Book review: Chaos Monkeys: Obscene Fortune and Random Failure in Silicon Valley

Chaos Monkeys: Obscene Fortune and Random Failure in Silicon Valley

Hardcover – June 28, 2016

The author describes himself as a disenchanted idealist who turned cynical. I suggest that it takes a smart person to be cynical and a wise one not to be
This author is clearly very smart, competitive, aggressive and often nasty. His book is a projection of his personality onto the larger world. That is not to say that he is always wrong or that we cannot learn from his experience and perspective, and I will talk about lessons below, but let’s put it in perspective with an illustration from early in the book.
Mr. Martinez describes a situation where he was driving drunk, just over the limit, and was pulled over for an illegal U-turn. He sets up his story by describing the cop as “Bull Connor” and further explains that this type of character is often a villain in video games. So, he begins by categorizing the guy in a derogatory stereotype based on appearance. After failing the breath test, he asks the cop to go easy on him, which the cop does. The cop stipulates that Mr. Martinez cannot drive his car (reasonable) and they agree that he can take a cab home.
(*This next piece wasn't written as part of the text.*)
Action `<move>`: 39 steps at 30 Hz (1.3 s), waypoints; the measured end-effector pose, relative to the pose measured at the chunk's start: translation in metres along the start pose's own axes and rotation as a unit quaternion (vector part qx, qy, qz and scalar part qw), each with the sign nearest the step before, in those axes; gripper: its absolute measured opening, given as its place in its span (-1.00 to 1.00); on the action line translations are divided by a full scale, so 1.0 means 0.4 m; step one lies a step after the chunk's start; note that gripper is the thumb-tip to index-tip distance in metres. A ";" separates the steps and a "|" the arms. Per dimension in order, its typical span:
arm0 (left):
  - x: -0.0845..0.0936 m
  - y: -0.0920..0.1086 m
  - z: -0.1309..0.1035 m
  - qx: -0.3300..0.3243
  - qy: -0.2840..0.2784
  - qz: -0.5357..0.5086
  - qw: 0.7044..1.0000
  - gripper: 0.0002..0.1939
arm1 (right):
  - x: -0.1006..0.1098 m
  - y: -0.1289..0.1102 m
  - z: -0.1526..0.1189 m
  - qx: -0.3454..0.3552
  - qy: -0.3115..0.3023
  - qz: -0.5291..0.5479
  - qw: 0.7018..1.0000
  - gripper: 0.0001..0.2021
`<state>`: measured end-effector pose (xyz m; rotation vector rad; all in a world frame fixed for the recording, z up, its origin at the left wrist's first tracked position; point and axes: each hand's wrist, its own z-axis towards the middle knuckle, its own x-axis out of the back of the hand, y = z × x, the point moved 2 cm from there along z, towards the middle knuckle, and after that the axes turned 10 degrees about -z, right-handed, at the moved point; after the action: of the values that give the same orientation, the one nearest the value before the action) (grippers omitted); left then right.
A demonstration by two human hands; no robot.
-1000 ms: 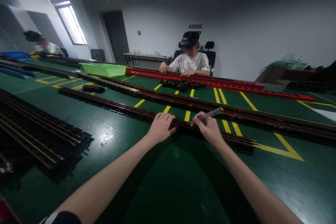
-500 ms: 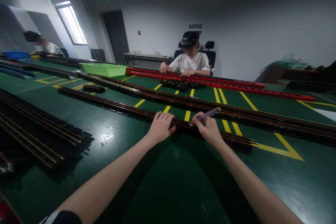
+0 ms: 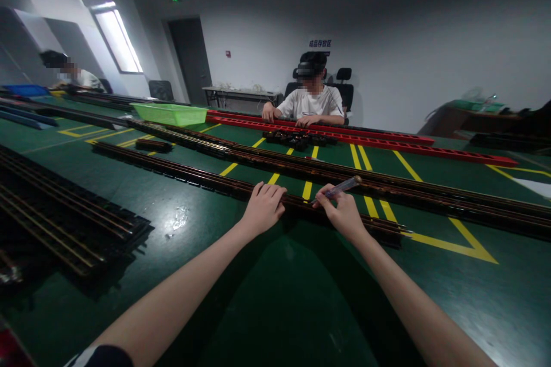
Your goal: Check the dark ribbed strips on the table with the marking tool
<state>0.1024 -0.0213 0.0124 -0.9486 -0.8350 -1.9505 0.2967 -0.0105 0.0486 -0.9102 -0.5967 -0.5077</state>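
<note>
While flat on the dark rail (image 3: 206,182), left hand (image 3: 263,208); right-hand fingers (image 3: 333,198) pinched around a clear-handled screwdriver (image 3: 340,187).

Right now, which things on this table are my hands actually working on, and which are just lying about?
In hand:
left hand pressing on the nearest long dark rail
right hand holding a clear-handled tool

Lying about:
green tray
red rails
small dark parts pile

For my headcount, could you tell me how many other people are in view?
2: one person sits across the table behind the red rails; another person sits far left.
</note>
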 end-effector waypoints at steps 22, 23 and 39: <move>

No ticket, no arrest, the result is as happy as any law-breakers can expect. Yet after this, he still characterizes the cop as Bull Connor and “thick neck” and describes his experience as a “triumph over the rule of law.” What he should have done here is question his stereotypes and be grateful to the officer who was flexible and kind when he did not need to be.
So, I don’t like the guy, and I expect that he despises people like me, but I extended the benefit of the doubt in that he may have chosen this style to spice up the book and set a wise-ass tone for to sell books. I finished his book and took few lessons that I am not sure that the author actually intended or that you would need to get from this book. One is that the tech world is run by aggressive people and that a lot depends on random chance and social networks. In a society as fast-changing as tech, they are also new people: very smart, but often inexperienced in ways beyond their tech ambitions. The winners tend to think they know more than they do about things in general because they know so much about the particular thing that made them winners. By the time they get experience, they are often pushed out and their ideas superseded by the next big things. It would probably be better for everybody involved, even the winning individuals, if people like this did not earn so much money but it seems to be the price we pay for this innovation. The winner-take-all approach that dominates motivates very well and ensures that some people get too much money. I recall the old saying, “some people have too much money, but nobody has enough.”
The book is written in the style of the “Hitchhiker’s Guide to the Galaxy,” (great book, BTW) with frequent digressions and definitions. But “Hitchhiker’s Guide” is funny science fiction. This book purports to describe reality and is not funny, unless you just like hearing a sarcastic guy disrespect those around him and know that he would disrespect you too.
So what do we learn in the end? We learn that people with attitudes like Martinez can be successful in these competitive places and that they can earn lots of money doing it, but that they can lose it just as quickly. We suspect that this is not a good thing, but we cannot figure out ways to throw out the bad w/o crippling the innovation that comes from this protean and competitive environment. So I do not think I wasted my time reading this book. I suspect the author is not as bad as he seems to want us to think. Maybe I just think that because I am not so cynical that I do not believe in redemption. In the coda of his book, he describes what became of his colleagues and himself. He evidently plans to sail around the world. This will give him the gift of time and if he uses it properly, he may be able to move beyond being just smart and cynical. He will still know that people are often crass, materialistic, selfish and shallow, but that there are other traits that can coexist with these that are admirable and beautiful. And I hope he finds this in himself and others and writes a book about that spiritual journey.